_Task item_
From the line containing "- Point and" through the last line of the data, both ends included, write out every line exactly; omit the pictures.

_Source material_

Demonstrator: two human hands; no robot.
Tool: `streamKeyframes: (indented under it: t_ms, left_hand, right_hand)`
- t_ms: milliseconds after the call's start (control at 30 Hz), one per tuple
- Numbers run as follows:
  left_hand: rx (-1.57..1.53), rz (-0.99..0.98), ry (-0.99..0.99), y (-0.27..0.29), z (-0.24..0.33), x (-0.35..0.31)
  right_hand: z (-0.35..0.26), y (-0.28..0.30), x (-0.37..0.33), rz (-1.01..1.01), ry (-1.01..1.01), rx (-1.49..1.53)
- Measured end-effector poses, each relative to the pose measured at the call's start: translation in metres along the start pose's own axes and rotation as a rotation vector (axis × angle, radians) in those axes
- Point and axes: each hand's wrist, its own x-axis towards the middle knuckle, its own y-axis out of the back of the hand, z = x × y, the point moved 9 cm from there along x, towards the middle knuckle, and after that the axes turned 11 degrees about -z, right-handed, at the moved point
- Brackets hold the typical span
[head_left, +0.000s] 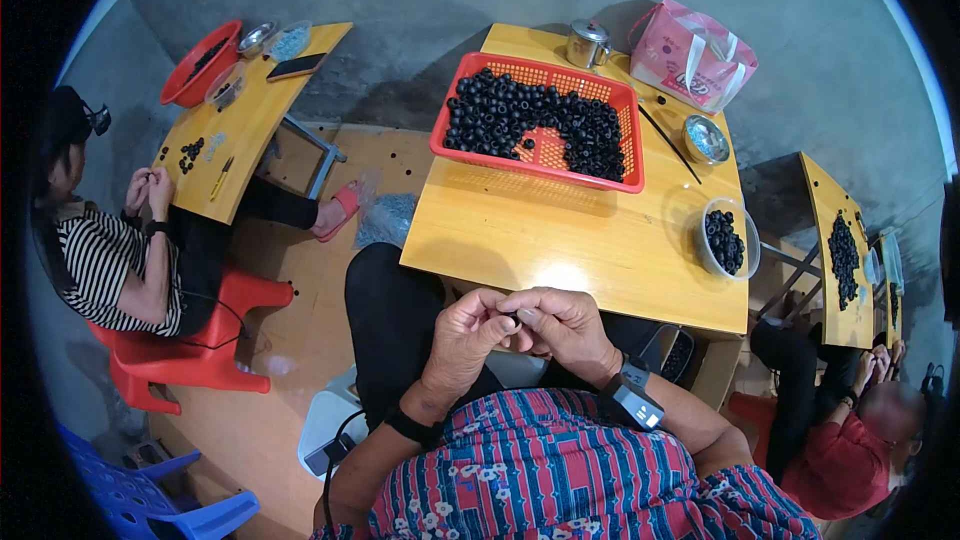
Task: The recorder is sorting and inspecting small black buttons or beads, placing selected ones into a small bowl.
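My left hand [464,340] and my right hand [562,332] meet above my lap, just off the near edge of the yellow table [500,230]. Between their pinched fingertips is a small black part [515,318], mostly covered by the fingers. On the table a red plastic basket [540,174] holds many round black parts [510,105], with a bare patch of its bottom showing. To the right, a clear round tub [706,258] contains more such black parts.
Farther back are a metal cup [588,44], a pink bag [693,55], a thin black rod [668,143] and a shiny bowl [706,140]. Co-workers sit at a left table [255,115] and a right table [830,270]. A blue chair [140,495] stands lower left.
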Motion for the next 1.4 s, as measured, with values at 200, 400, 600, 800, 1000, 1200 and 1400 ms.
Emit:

_Task solution_
- Point and axes: each hand's wrist, its own x-axis towards the middle knuckle, its own y-axis out of the back of the hand, z = x × y, the point moved 9 cm from there along x, towards the middle knuckle, and after that the axes turned 11 degrees about -z, right-handed, at the moved point
- Brackets hold the typical span
[head_left, +0.000s] 
Task: The recorder is sorting and inspecting small black buttons or beads, placing selected ones into a small bowl.
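My left hand [464,340] and my right hand [562,332] meet above my lap, just off the near edge of the yellow table [500,230]. Between their pinched fingertips is a small black part [515,318], mostly covered by the fingers. On the table a red plastic basket [540,174] holds many round black parts [510,105], with a bare patch of its bottom showing. To the right, a clear round tub [706,258] contains more such black parts.
Farther back are a metal cup [588,44], a pink bag [693,55], a thin black rod [668,143] and a shiny bowl [706,140]. Co-workers sit at a left table [255,115] and a right table [830,270]. A blue chair [140,495] stands lower left.
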Motion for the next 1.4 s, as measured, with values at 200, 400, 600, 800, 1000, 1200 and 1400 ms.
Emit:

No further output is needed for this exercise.